Bharadvaja (भरद्वाज, ; also spelled Bharadwaja) was an ancient rishi associated with a pastoralist group of the same name among the early Vedic people. The name further designates the gotra of his descendants, the Bharadvajas, many of whom appear as rishis and brahmanas in Vedic and later texts. Hymns ascribed to members of this family form a major portion of the Rigveda, above all the sixth mandala, together with others in the fourth, ninth and tenth. The family is represented by some sixteen seers. Bharadvaja, son of Brihaspati, is traditionally regarded as its founder, though many of the hymns later attributed to him or to Bharadvaja Barhaspatya were more probably composed by remote descendants. Early Bharadvajas worshipped the pastoral god Pushan; subsequent Rigvedic hymns incorporated him into the wider pantheon as Indra’s brother or helper and linked him with Soma. With this rise in Pushan’s status the Bharadvajas became sacrificial officiants for pastoralist tribes, and their compositions, including the earliest hymn praising the sacred character of the cow (VI.28), were given a place in the Rigveda. The sixth-mandala hymns reflect both pastoral life and a martial aspect, with references to Atharvanic magic and connections to the Atharvangirases.
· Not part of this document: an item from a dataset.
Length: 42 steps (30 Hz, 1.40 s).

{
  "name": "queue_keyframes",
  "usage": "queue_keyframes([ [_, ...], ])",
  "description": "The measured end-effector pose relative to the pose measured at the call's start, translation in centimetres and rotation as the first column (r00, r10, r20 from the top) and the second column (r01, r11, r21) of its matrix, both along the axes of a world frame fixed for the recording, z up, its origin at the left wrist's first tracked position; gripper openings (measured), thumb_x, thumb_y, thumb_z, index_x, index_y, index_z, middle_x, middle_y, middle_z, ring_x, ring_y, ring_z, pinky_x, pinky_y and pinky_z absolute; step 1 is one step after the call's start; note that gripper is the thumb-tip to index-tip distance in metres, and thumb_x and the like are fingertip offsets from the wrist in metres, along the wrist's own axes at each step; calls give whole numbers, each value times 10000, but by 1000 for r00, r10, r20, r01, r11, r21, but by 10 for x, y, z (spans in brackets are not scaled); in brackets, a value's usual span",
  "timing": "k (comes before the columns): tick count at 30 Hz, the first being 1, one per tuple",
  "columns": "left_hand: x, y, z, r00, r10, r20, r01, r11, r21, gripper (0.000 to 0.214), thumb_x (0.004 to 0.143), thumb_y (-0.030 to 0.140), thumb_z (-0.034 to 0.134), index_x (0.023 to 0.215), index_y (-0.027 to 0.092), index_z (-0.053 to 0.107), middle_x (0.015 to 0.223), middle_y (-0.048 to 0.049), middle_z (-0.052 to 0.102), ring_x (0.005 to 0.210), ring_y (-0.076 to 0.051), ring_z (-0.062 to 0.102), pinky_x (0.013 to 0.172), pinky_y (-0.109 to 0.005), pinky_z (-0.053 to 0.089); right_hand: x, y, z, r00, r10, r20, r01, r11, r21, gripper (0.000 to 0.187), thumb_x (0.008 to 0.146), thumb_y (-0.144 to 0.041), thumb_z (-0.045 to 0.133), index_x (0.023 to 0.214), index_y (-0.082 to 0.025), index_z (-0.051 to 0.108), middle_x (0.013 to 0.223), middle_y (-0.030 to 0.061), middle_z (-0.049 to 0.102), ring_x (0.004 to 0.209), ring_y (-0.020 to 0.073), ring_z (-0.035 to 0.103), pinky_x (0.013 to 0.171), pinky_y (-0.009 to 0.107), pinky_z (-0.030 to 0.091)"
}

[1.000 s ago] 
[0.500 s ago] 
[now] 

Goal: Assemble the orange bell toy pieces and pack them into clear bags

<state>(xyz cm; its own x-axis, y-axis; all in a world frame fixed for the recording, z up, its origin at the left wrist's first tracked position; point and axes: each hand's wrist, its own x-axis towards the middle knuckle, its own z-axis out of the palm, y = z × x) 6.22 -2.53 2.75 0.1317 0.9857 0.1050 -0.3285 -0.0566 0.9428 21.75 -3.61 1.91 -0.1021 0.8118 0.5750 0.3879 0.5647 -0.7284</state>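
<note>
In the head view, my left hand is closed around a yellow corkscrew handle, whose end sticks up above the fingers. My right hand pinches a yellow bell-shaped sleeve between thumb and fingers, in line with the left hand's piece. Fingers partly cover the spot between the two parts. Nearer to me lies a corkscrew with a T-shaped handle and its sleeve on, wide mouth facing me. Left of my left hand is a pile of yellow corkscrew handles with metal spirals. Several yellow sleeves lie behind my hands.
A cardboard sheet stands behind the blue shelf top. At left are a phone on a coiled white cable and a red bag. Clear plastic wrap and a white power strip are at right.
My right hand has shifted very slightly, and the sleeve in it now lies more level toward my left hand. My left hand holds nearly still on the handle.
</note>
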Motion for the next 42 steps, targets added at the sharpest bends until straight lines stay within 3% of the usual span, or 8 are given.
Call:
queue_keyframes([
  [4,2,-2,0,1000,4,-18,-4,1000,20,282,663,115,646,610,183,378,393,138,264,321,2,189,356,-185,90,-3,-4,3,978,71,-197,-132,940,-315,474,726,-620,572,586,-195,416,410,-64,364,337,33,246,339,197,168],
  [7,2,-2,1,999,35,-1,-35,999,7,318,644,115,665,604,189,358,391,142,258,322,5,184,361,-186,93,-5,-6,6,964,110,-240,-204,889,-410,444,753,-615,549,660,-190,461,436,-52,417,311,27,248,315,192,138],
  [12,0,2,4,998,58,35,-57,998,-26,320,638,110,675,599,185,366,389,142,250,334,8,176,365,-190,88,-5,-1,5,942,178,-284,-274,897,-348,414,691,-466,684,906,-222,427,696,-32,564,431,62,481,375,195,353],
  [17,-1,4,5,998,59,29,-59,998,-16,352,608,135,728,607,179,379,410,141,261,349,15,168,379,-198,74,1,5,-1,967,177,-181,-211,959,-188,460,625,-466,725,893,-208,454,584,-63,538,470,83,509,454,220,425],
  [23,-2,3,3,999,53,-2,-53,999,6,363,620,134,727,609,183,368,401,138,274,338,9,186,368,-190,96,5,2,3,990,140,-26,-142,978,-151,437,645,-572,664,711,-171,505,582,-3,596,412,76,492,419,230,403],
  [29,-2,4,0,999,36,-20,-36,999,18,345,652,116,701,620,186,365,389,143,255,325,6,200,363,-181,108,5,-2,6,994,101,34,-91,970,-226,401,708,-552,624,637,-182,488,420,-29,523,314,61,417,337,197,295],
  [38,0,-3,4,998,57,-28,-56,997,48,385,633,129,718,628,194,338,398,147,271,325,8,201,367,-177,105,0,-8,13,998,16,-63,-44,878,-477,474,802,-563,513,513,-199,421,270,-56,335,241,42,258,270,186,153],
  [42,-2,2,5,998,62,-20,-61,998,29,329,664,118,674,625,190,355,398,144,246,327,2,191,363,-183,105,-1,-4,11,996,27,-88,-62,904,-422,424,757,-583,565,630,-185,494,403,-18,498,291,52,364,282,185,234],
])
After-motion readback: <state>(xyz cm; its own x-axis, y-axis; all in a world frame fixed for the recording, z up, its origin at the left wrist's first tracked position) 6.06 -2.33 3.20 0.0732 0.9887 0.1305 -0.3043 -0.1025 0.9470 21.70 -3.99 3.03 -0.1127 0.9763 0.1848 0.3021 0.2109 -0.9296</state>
In later literature the name gains greater prominence. The Shatapatha Brahmana mentions a Bharadvaja teacher. Puranic and epic mythology, often inconsistent, feature a sage as well as a son of Brihaspati. The latter myths centre on the adoption by King Bharata of a son of Brihaspati named Bharadvaja, referring to the double pregnancy of Mamata by Utathya and Brihaspati. From this figure, a brahmana by birth and king by adoption, both brahmanas and kshatriyas are said to have descended. The epic Mahabharata also records martial traditions, including the recovery of Kashi by Pratardana with Bharadvaja's aid, the birth of Drona by the nymph Ghritachi, and a long association with astras.

==Etymology==
The word Bharadvaja is a compound Sanskrit from "bhara(d)" and "vaja(m)", which together mean "bringing about nourishment". The sage lends his name to at least one yoga asana called Bharadvajasana ("nourishing pose").

==Description==
His full name in Vedic texts is Bharadvaja Barhaspatya, the last name referring to his father and Vedic deity-sage Brihaspati. His mother was Mamata, wife of Utathya Rishi, who was the elder brother of Barhaspati. In the Bhagavata Purana, he is named as Vitatha. He is one of seven rishis mentioned four times in the Rigveda as well as in the Shatapatha Brahmana, thereafter revered in the Mahabharata and the Puranas. In some later Puranic legends, he is described as the son of Vedic sage Atri.

In Buddhist Pali canonical texts such as Digha Nikaya, Tevijja Sutta describes a discussion between the Buddha and Vedic scholars of his time. The Buddha names ten rishis, calls them "early sages" and makers of ancient verses that have been collected and chanted in his era, and among those ten rishis is Bharadvaja. (Note: The Buddha names the following as "early sages" of Vedic verses, "Atthaka (either Ashtavakra or Atri), Vamaka, Vamadeva, Vessamitta (Visvamitra), Yamataggi, Angirasa, Bharadvaja, Vasettha (Vashistha), Kassapa (Kashyapa) and Bhagu (Bhrigu)".)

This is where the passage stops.